Nevada’s wildlife officials are warning people about rattlesnake dangers. Personally, I’ve only seen rattlesnakes twice in all my years of hiking Nevada. One was in the flatland approach to Prison Hill trail from the Silver Saddle Ranch. The snake crossed the trail ahead of me, paused to look back at me and disappeared.
Second time, was when I was on a 13-mile hike from the top of Kings Canyon National Park with a group of maybe 20 hikers, we got halfway down and then we bunched up where the trek leader held things up. A big rattler was sunning itself on the trail so we waited until something disturbed the snake and it glided off into the brush.
In both occasions it seemed the snake was as anxious to avoid us as were to avoid the snake.
We do have rattlers out in the open country and it’s best to avoid them.
Todd Duncan is the program safety manager for the Sierra Club’s Outings program and writes:
“With snake bites, keep it simple. Forget cutting into the wound, suction devices, and tourniquets; none are particularly effective, and all are potentially harmful. Getting medical treatment as soon as possible is your goal. Try to identify the snake so you can get the proper antivenin; remove constricting items like bracelets, rings, and tight clothing; and mark a line on the skin to track the progression of the swelling. Quick medical care should take priority over immobilization, unless someone can get you help within an hour.”
The following Internet address will take seniors to outside Gerlach, Nev., for one of the most amazing and beautiful sights on the Black Rock Dessert. I’ve hiked up to the entry gate that marks private lands, but I never got close enough for photos. Seniors who probably will never hike the Black Rock Dessert will surely enjoy the photos. Visit http://www.mymodernmet.com/profiles/blogs/fly-geyser-nevada-hidden-treasure.
A slightly cooler hike
The Lake Tahoe Nevada State Spooner area is a widespread recreational and natural oasis. Spooner Lake, at the intersection of State Route 28 and U.S. 50, is popular for picnicking and catch-and-release fishing. It is also home to the new Spooner Summit rental concession.
For seniors, the attraction has to be the trail going around Spooner Lake, almost 3 miles. At 7,000 feet it’s a tad cooler than Carson City so the 10 miles drive up 50 is worth it.

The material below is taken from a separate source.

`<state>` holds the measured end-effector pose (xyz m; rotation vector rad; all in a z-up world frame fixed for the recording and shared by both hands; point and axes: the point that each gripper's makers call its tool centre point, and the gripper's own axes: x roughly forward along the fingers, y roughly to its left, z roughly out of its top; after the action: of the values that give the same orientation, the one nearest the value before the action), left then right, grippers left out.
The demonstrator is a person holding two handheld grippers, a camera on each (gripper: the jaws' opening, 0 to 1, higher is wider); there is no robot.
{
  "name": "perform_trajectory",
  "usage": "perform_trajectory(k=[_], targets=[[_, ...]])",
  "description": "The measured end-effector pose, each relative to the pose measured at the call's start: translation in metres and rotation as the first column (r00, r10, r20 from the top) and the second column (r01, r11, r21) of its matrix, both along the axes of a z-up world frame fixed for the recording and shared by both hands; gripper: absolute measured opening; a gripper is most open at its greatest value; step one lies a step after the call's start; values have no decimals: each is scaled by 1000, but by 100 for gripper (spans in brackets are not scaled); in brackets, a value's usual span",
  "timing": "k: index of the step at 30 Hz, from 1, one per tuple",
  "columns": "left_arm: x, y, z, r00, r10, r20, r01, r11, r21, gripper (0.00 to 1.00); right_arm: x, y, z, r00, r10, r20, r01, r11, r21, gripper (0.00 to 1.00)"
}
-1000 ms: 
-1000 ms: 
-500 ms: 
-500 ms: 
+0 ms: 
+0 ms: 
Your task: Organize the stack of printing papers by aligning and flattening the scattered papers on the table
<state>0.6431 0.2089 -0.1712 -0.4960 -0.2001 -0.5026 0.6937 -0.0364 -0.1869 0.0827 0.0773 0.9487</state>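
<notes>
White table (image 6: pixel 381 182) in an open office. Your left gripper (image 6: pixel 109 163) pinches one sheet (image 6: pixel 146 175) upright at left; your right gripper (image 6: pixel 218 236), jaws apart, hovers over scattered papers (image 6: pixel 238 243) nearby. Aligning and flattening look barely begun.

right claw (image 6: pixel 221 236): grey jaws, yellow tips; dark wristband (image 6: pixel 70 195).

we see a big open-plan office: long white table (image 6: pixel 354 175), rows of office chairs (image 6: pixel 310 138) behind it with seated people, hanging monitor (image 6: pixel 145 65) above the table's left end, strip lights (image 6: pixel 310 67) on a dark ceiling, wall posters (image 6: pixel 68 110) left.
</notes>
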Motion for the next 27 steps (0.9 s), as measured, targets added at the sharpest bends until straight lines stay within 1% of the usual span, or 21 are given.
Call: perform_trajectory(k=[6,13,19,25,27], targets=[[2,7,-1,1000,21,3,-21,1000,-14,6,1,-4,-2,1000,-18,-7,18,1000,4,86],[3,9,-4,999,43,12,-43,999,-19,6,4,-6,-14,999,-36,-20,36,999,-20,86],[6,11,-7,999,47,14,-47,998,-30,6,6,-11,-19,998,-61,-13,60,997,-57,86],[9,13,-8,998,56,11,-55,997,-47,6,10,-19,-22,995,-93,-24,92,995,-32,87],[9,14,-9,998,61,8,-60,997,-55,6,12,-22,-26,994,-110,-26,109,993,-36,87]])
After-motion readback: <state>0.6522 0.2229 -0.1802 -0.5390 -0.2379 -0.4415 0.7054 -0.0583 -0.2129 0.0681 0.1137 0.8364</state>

Two entrances to hikers. The first is the main park entrance about 400 yard from the junction of the two routes. There’s a fee with $2 off for Nevada residents. The other is outside the park proper at a parking area at the junction.
It’s not well marked but push through the brush, and down perhaps 15 feet is a collection box where you can pay your hiking fee. I usual start to the right which takes you along the lake, it soon angles downward and into clusters of a shaded park bench.
About halfway around the lake you’ll come to the remains of the dam that was built to create the lake.
More park benches are scattered along the trail and before I got my knee replaced I used to happily rest on those benches, enjoying the peace and quiet of the lake.
Spooner Lake offers mountain hiking coolness at 2,000 feet above Carson City.
Burning Man coming up
The annual alternate lifestyle outing on the Black Rock Desert begins the last week of August. Tickets are already on sale and a bit pricey but worth it. It’s something seniors can enjoy, particularly if they have access to an RV.
Seniors may not think of it as something they would enjoy, but there’s so much there, everything from original art works to the happy crowds. And walking is transportation.
It’s sales-push free, only ice and coffee drinks are sold in the Main Tent, where indoor art is on display.
A must for Burners is the Temple, a non-denominational building where Burners can write messages to friends or loved ones, knowing that the night after the burn of the Man the Temple will go up in flames. Black Rock City on the playa is expecting 50,000 guests this year. Including me, happily in a comfy RV. No sleeping in tent now.